▶ _Required work_
Determine how many lines in the records below contain "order", then state that number alone.

------ Materials provided ------

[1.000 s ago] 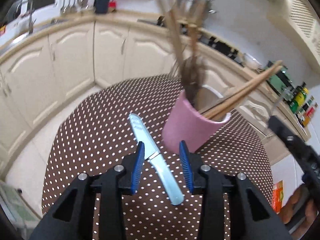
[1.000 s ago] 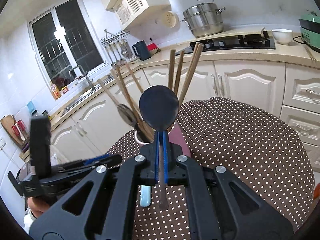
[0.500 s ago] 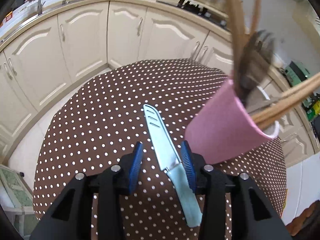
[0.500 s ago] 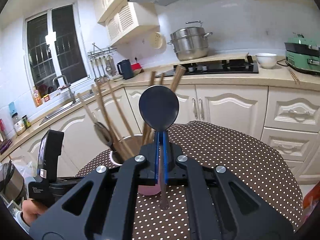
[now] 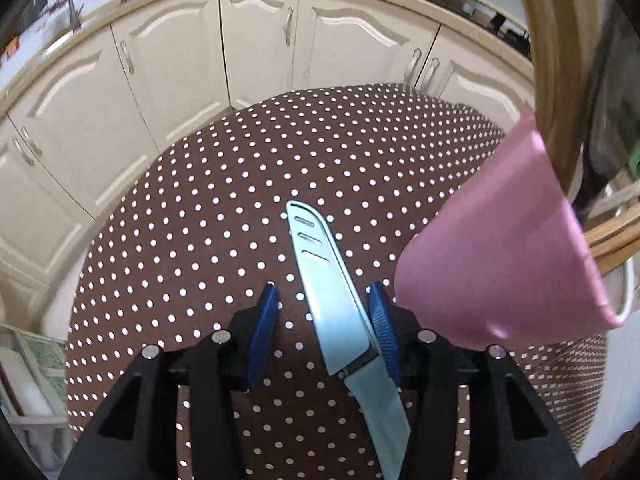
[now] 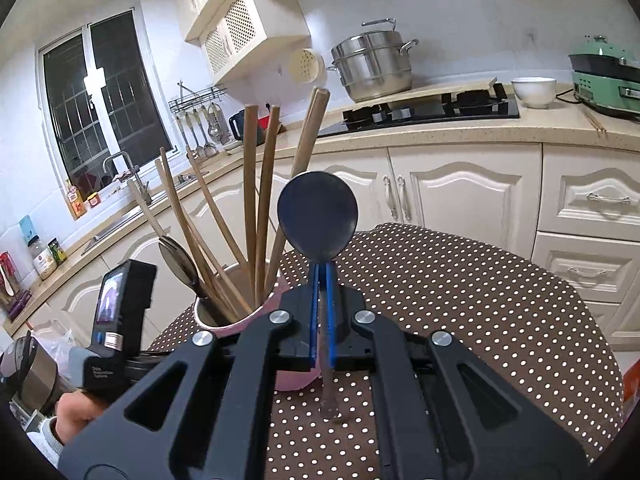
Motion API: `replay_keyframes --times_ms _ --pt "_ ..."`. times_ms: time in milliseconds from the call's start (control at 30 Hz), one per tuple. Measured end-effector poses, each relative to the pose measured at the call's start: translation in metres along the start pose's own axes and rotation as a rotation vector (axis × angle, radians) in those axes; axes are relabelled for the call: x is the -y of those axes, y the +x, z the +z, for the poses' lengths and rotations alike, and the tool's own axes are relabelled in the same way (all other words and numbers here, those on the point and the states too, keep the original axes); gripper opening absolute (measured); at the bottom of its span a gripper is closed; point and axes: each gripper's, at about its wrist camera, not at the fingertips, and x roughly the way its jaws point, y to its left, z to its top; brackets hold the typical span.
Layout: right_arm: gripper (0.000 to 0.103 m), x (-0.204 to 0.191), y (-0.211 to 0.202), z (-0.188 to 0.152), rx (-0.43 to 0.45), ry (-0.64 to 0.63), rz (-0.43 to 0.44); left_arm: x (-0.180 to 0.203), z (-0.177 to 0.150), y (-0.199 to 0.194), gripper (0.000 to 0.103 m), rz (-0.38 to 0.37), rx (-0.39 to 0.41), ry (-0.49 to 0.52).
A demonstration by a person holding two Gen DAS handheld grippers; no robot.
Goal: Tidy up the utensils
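Knife trouble first: in your left view it lies on the dotted tablecloth, nearer one blue pad, so it could twist. Your left gripper has just been opening and grips nothing.

In your right view, the black spoon might bump the sticks in the pink cup. Your right gripper squeezes the spoon's handle tight.

Bright, even indoor light; heavy fisheye bending with black corners; the pink ceramic utensil cup smears with motion blur.
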Motion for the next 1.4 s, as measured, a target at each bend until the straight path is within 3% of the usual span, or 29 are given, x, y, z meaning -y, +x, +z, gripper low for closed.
replay_keyframes --times_ms 133,333,533,967,1400 --pt "0.004 0.001 0.0 0.0 -0.003 0.0 0.007 0.003 0.0 0.002 0.034 0.061 0.011 0.028" --pt "0.004 0.001 -0.001 0.0 -0.004 0.004 0.005 -0.006 -0.005 -0.005 0.026 0.019 0.012 0.0" --pt "0.004 -0.009 -0.013 -0.001 0.015 -0.001 0.022 -0.016 -0.019 -0.024 0.025 -0.071 0.061 -0.036" --pt "0.004 -0.044 -0.046 0.006 0.074 -0.034 0.071 -0.021 -0.048 -0.112 0.024 -0.216 0.289 -0.011" --pt "0.004 -0.061 -0.05 0.021 0.108 -0.065 0.084 0.0 -0.046 -0.189 0.024 -0.287 0.508 0.038"
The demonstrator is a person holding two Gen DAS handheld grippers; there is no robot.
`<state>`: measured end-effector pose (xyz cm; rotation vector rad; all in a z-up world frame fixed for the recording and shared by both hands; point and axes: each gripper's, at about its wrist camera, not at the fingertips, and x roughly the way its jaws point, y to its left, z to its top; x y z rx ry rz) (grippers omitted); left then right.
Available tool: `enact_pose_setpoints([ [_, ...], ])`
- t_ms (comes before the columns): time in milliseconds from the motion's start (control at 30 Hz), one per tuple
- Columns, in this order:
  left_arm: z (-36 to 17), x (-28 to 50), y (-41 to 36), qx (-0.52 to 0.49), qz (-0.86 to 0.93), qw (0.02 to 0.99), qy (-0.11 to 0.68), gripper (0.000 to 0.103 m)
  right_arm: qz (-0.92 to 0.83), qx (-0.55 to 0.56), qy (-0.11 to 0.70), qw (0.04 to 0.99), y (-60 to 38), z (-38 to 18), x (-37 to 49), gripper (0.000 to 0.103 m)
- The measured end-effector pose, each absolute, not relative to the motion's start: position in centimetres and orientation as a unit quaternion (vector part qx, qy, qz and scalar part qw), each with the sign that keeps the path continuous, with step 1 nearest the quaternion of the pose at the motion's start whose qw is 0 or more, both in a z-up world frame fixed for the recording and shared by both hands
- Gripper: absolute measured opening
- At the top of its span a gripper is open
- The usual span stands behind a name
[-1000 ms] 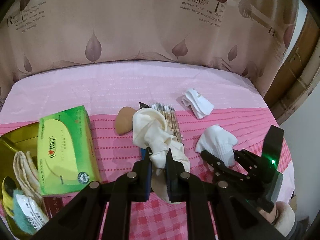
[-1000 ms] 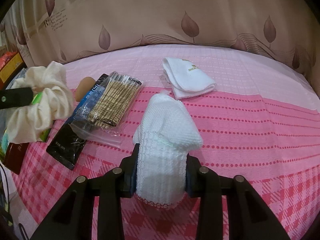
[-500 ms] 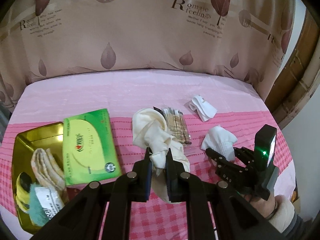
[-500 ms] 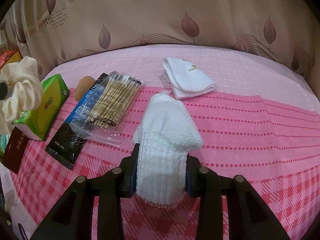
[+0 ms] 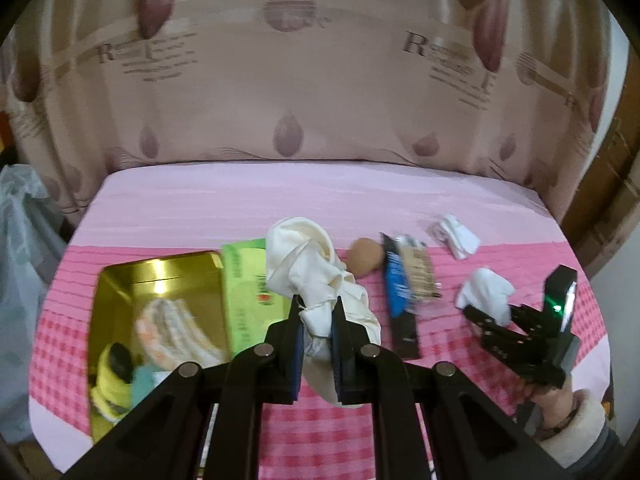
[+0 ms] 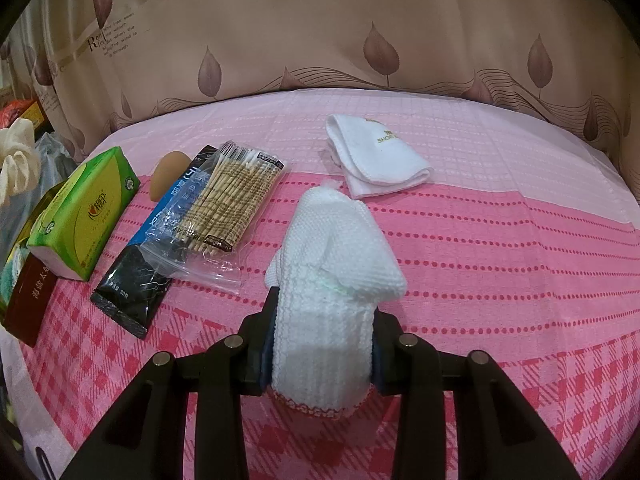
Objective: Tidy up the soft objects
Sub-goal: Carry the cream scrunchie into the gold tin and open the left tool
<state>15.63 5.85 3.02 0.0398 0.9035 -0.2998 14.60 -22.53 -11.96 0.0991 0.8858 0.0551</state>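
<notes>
My left gripper (image 5: 317,310) is shut on a cream scrunchie (image 5: 308,268) and holds it above the table, over the green tissue pack (image 5: 244,288) beside the gold tray (image 5: 160,276). My right gripper (image 6: 322,308) is shut on a white knitted cloth (image 6: 332,260) low over the pink tablecloth; it also shows in the left wrist view (image 5: 486,294). A folded white cloth (image 6: 376,158) lies farther back. The scrunchie shows at the left edge of the right wrist view (image 6: 16,156).
The gold tray holds a folded beige cloth (image 5: 172,332), a yellow item (image 5: 112,376) and other soft things. A tan sponge (image 6: 170,174), a bag of cotton swabs (image 6: 228,204), a black-blue sachet (image 6: 148,264) and a dark red box (image 6: 28,304) lie on the table. A curtain hangs behind.
My left gripper has risen and swung left with the scrunchie, bringing the gold tray further into view. My right gripper and its white cloth have stayed still.
</notes>
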Motion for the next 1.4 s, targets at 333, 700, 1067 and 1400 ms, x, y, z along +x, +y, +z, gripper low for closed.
enact_pose_setpoints([
  [333, 2.8, 16.8, 11.8, 0.009, -0.077, 0.896, 0.437, 0.011, 0.026, 0.048, 0.428, 0.902, -22.5, -11.9, 14.6, 0.035],
  [700, 1.1, 18.8, 17.2, 0.01, 0.007, 0.893, 0.451, 0.011, 0.026, 0.044, 0.43, 0.902, -22.4, -11.9, 14.7, 0.037],
  [1067, -2.5, 21.4, 19.9, 0.036, 0.056, 0.875, 0.479, 0.011, 0.026, 0.042, 0.43, 0.901, -22.4, -11.9, 14.6, 0.037],
  [1400, -5.5, 23.6, 21.4, 0.029, 0.059, 0.859, 0.507, 0.014, 0.023, 0.035, 0.431, 0.901, -22.3, -12.0, 14.6, 0.037],
])
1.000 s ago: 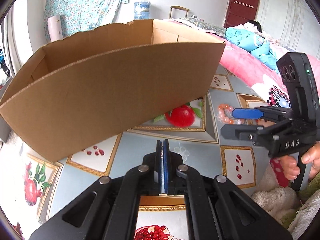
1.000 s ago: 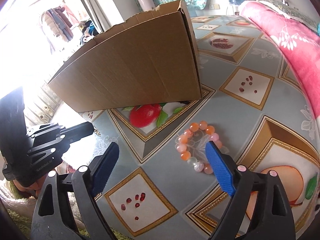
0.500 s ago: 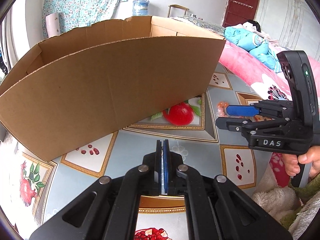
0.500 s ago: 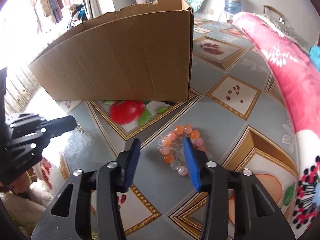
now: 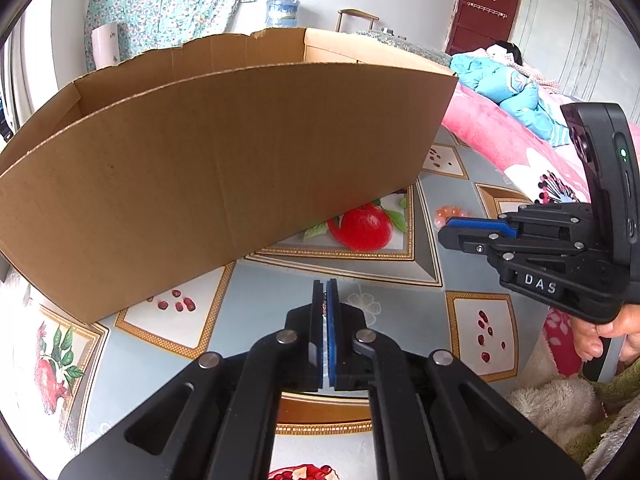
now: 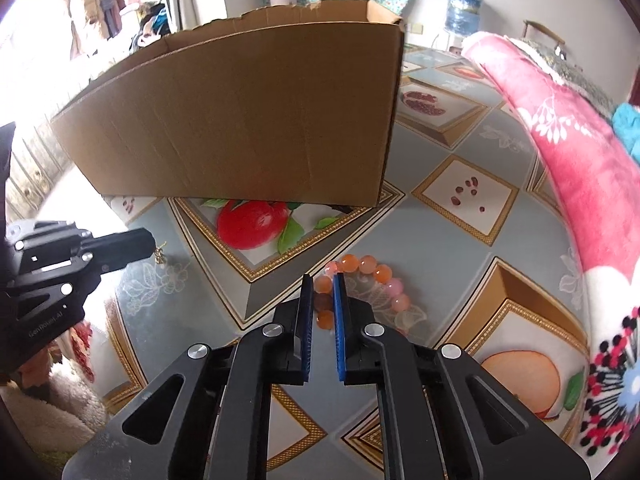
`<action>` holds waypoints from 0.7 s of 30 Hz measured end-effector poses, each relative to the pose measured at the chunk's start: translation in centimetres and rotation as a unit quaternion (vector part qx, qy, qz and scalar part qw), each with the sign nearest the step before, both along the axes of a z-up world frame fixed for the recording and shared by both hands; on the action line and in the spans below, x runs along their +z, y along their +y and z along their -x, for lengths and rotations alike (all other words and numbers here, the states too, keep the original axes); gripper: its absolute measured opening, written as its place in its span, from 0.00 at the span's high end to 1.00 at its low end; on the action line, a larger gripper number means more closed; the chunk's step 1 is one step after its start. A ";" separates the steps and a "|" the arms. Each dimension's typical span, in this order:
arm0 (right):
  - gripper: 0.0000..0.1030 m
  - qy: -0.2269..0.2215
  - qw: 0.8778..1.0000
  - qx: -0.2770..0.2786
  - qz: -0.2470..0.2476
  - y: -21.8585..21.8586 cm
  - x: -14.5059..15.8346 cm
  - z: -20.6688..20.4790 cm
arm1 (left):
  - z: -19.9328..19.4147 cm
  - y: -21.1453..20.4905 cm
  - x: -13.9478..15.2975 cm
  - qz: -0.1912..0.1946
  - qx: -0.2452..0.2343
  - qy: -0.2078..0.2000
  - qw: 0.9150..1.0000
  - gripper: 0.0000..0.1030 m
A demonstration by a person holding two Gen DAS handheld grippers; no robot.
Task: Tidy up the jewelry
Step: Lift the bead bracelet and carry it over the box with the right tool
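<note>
R gripper point(image 6: 323, 280) low centre of right-wrist frame, jaws narrowed round the near-left beads of the bead bracelet point(image 6: 362, 292); a few beads sit in the gap, rest of the loop fans up-right on the patterned cloth point(image 6: 460, 240). Firm grip or not: can't tell. L gripper point(image 5: 325, 286) bottom centre, jaws pressed together, holding nothing. Cardboard box point(image 5: 224, 168) fills upper left.

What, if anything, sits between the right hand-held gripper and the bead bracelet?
Nothing visible. The right hand-held gripper is already at the bead bracelet, its blue pads on either side of the ring's left beads. The cardboard box stands farther back on the tablecloth, not between them.
</note>
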State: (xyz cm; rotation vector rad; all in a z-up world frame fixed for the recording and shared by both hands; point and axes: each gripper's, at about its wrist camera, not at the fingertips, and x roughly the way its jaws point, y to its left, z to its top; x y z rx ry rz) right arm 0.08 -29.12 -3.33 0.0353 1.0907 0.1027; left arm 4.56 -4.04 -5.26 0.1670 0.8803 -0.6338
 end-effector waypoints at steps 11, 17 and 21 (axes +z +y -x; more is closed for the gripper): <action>0.93 -0.045 0.990 -0.059 -0.116 -4.1 3.8 1.0 | 0.7 0.9 2.1 0.019 0.001 -0.014 1.000 0.99; 0.93 -0.085 0.984 -0.061 -0.145 -5.3 7.0 1.8 | 1.6 2.0 5.9 0.054 -0.003 -0.046 0.997 0.99; 0.93 -0.117 0.981 -0.048 -0.149 -4.7 9.5 1.9 | 2.0 2.9 8.9 0.091 -0.013 -0.057 0.994 0.99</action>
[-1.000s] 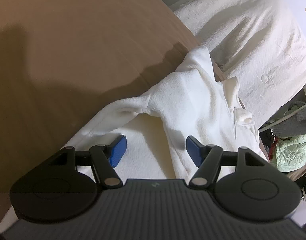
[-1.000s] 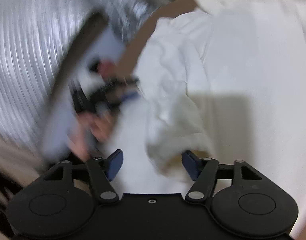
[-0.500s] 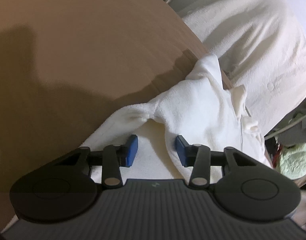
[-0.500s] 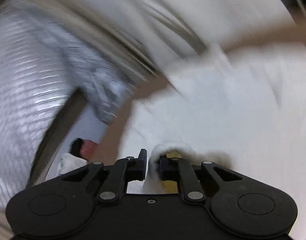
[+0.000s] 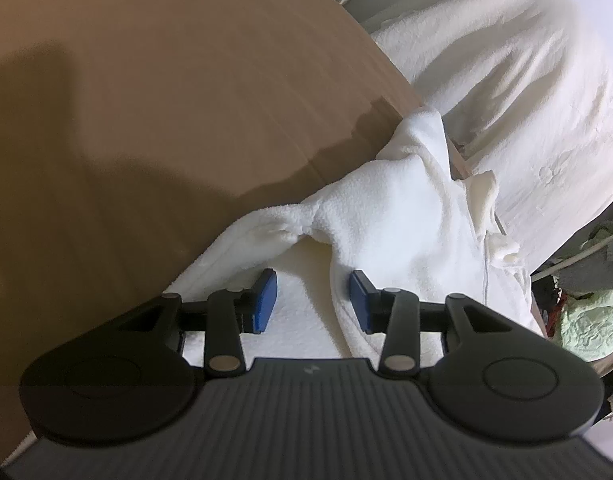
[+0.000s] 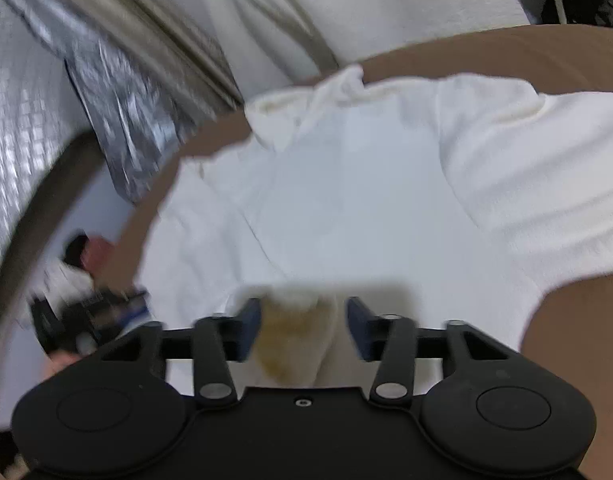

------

▶ _Task answer_
2